As a side note: were are using emrfs (i.e. aws s3) as source and a target
for the job.

Omitting unnecessary details job can be explained as: join 200M records
Dataframe stored in orc format on emrfs with another 200M records cached
Dataframe, the result of the join put back to emrfs. First DF is a set of
wide rows (Spark UI shows 300 GB) and the second is relatively small (Spark
shows 20 GB).

I have enough resources in my cluster to perform the job but I don't like
the fact that output datasource contains 200 part orc files (as
spark.sql.shuffle.partitions
defaults to 200) so before saving orc to emrfs I'm doing .coalesce(10).
From documentation coalesce looks like a quite harmless operations: no
repartitioning etc.

But with such setup my job fails to write dataset on the last stage. Right
now the error is OOM: GC overhead. When I change  .coalesce(10) to
.coalesce(100) the job runs much faster and finishes without errors.

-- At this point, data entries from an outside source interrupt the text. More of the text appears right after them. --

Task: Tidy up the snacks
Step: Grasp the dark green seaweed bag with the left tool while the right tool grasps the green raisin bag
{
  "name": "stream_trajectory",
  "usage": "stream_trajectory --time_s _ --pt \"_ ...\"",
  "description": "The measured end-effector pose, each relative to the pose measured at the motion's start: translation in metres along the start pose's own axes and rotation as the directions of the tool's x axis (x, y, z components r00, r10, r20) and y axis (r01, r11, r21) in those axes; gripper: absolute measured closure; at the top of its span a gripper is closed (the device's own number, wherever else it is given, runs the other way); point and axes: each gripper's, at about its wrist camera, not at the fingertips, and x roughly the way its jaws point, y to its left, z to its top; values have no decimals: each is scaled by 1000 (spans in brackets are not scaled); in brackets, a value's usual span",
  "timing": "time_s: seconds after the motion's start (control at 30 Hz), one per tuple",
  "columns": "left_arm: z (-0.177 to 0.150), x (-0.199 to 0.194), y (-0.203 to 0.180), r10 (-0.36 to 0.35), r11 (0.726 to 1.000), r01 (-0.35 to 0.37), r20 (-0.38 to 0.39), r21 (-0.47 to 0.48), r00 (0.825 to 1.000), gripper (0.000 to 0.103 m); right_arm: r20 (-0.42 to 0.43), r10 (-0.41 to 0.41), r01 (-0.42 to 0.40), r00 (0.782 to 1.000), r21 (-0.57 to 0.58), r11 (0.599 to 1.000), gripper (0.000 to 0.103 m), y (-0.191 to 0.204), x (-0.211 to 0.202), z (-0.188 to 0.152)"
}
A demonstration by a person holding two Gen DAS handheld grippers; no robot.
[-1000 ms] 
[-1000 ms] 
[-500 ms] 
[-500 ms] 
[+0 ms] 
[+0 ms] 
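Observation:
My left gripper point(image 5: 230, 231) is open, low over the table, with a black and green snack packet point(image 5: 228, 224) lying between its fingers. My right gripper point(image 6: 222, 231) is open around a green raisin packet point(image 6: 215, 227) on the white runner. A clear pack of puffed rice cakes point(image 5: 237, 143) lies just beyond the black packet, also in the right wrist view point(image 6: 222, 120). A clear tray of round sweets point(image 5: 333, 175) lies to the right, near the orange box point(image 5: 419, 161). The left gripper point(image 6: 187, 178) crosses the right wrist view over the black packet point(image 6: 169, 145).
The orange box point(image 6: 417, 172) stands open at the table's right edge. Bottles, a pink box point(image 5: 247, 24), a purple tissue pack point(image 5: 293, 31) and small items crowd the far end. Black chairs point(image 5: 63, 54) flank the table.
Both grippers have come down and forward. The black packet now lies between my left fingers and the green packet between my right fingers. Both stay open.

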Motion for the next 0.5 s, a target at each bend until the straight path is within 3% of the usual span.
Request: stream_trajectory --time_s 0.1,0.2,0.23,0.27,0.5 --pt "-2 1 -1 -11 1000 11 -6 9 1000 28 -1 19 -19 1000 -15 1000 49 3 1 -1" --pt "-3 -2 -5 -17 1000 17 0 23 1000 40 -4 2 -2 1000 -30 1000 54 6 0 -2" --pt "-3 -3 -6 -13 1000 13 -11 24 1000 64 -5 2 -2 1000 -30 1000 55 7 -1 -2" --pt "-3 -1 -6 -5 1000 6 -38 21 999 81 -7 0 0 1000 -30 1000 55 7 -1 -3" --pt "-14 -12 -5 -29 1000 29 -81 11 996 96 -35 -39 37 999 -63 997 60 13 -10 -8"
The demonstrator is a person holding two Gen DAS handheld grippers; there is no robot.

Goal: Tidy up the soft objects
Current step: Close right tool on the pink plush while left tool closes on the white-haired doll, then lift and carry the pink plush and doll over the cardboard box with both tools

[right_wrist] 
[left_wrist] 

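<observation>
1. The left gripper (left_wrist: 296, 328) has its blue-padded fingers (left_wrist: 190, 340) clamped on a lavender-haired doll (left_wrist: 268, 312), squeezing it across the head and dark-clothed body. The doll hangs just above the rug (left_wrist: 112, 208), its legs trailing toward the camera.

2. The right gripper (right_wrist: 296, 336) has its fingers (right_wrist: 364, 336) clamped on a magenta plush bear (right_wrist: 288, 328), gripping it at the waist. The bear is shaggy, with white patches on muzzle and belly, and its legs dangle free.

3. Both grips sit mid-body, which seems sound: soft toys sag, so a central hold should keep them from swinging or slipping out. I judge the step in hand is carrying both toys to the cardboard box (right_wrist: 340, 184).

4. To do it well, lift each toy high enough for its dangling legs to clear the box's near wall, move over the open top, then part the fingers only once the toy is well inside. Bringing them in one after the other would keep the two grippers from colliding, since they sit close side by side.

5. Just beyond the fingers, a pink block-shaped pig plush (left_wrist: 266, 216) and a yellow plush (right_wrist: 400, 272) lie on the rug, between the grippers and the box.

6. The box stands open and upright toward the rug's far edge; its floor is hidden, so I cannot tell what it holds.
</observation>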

So what's the impact of .coalesce in this case? And how to do in place
concatenation of files (not involving hive) to end up with smaller amount
of bigger files, as with .coalesce(100) job generates 100 orc snappy
encoded files ~300MB each.

Thanks,
Andrii

Re: Impact of coalesce operation before writing dataframe

Posted by Andrii Biletskyi <an...@yahoo.com.INVALID>.

Ah that's right. I didn't mention it: I have 10 executors in my cluster,
and so when I do .coalesce(10) and right after that saving orc to s3 - does
coalescing really affects parallelism? To me it looks like no, because we
went from 100 tasks that are executed in parallel by 10 executors to 10
tasks that are executed by same 10 executors. Now, I understand that there
may be some data skew that may result in uneven partitions but that's not
my case really (according to Spark UI).
Again I'm trying to understand first of all how coalescing dataset impacts
executor memory, gc etc. Maybe if coalesce is done before writing dataset,
each of the resulting partition needs to be evaluated and thus stored in
memory? - just a guess.

Andrii

2017-05-23 23:42 GMT+03:00 John Compitello <jo...@broadinstitute.org>:

> Spark is doing operations on each partition in parallel. If you decrease
> number of partitions, you’re potentially doing less work in parallel
> depending on your cluster setup.
>
> On May 23, 2017, at 4:23 PM, Andrii Biletskyi <andrii.biletskyi@yahoo.com.
> INVALID <an...@yahoo.com.invalid>> wrote:
>
>
> No, I didn't try to use repartition, how exactly it impacts the
> parallelism?
> In my understanding coalesce simply "unions" multiple partitions located
> on same executor "one on on top of the other", while repartition does
> hash-based shuffle decreasing the number of output partitions. So how this
> exactly affects the parallelism, which stage of the job?
>
> Thanks,
> Andrii
>
>
>
> On Tuesday, May 23, 2017 10:20 PM, Michael Armbrust <
> michael@databricks.com> wrote:
>
>
> coalesce is nice because it does not shuffle, but the consequence of
> avoiding a shuffle is it will also reduce parallelism of the preceding
> computation.  Have you tried using repartition instead?
>
> On Tue, May 23, 2017 at 12:14 PM, Andrii Biletskyi <
> andrii.biletskyi@yahoo.com.invalid> wrote:
>
> Hi all,
>
> I'm trying to understand the impact of coalesce operation on spark job
> performance.
>
> As a side note: were are using emrfs (i.e. aws s3) as source and a target
> for the job.
>
> Omitting unnecessary details job can be explained as: join 200M records
> Dataframe stored in orc format on emrfs with another 200M records cached
> Dataframe, the result of the join put back to emrfs. First DF is a set of
> wide rows (Spark UI shows 300 GB) and the second is relatively small (Spark
> shows 20 GB).
>
> I have enough resources in my cluster to perform the job but I don't like
> the fact that output datasource contains 200 part orc files (as spark.sql.shuffle.
> partitions defaults to 200) so before saving orc to emrfs I'm doing
> .coalesce(10). From documentation coalesce looks like a quite harmless
> operations: no repartitioning etc.
>
> But with such setup my job fails to write dataset on the last stage. Right
> now the error is OOM: GC overhead. When I change  .coalesce(10) to
> .coalesce(100) the job runs much faster and finishes without errors.
>
> So what's the impact of .coalesce in this case? And how to do in place
> concatenation of files (not involving hive) to end up with smaller amount
> of bigger files, as with .coalesce(100) job generates 100 orc snappy
> encoded files ~300MB each.
>
> Thanks,
> Andrii
>
>
>
>
>
>

Re: Impact of coalesce operation before writing dataframe

Posted by John Compitello <jo...@broadinstitute.org>.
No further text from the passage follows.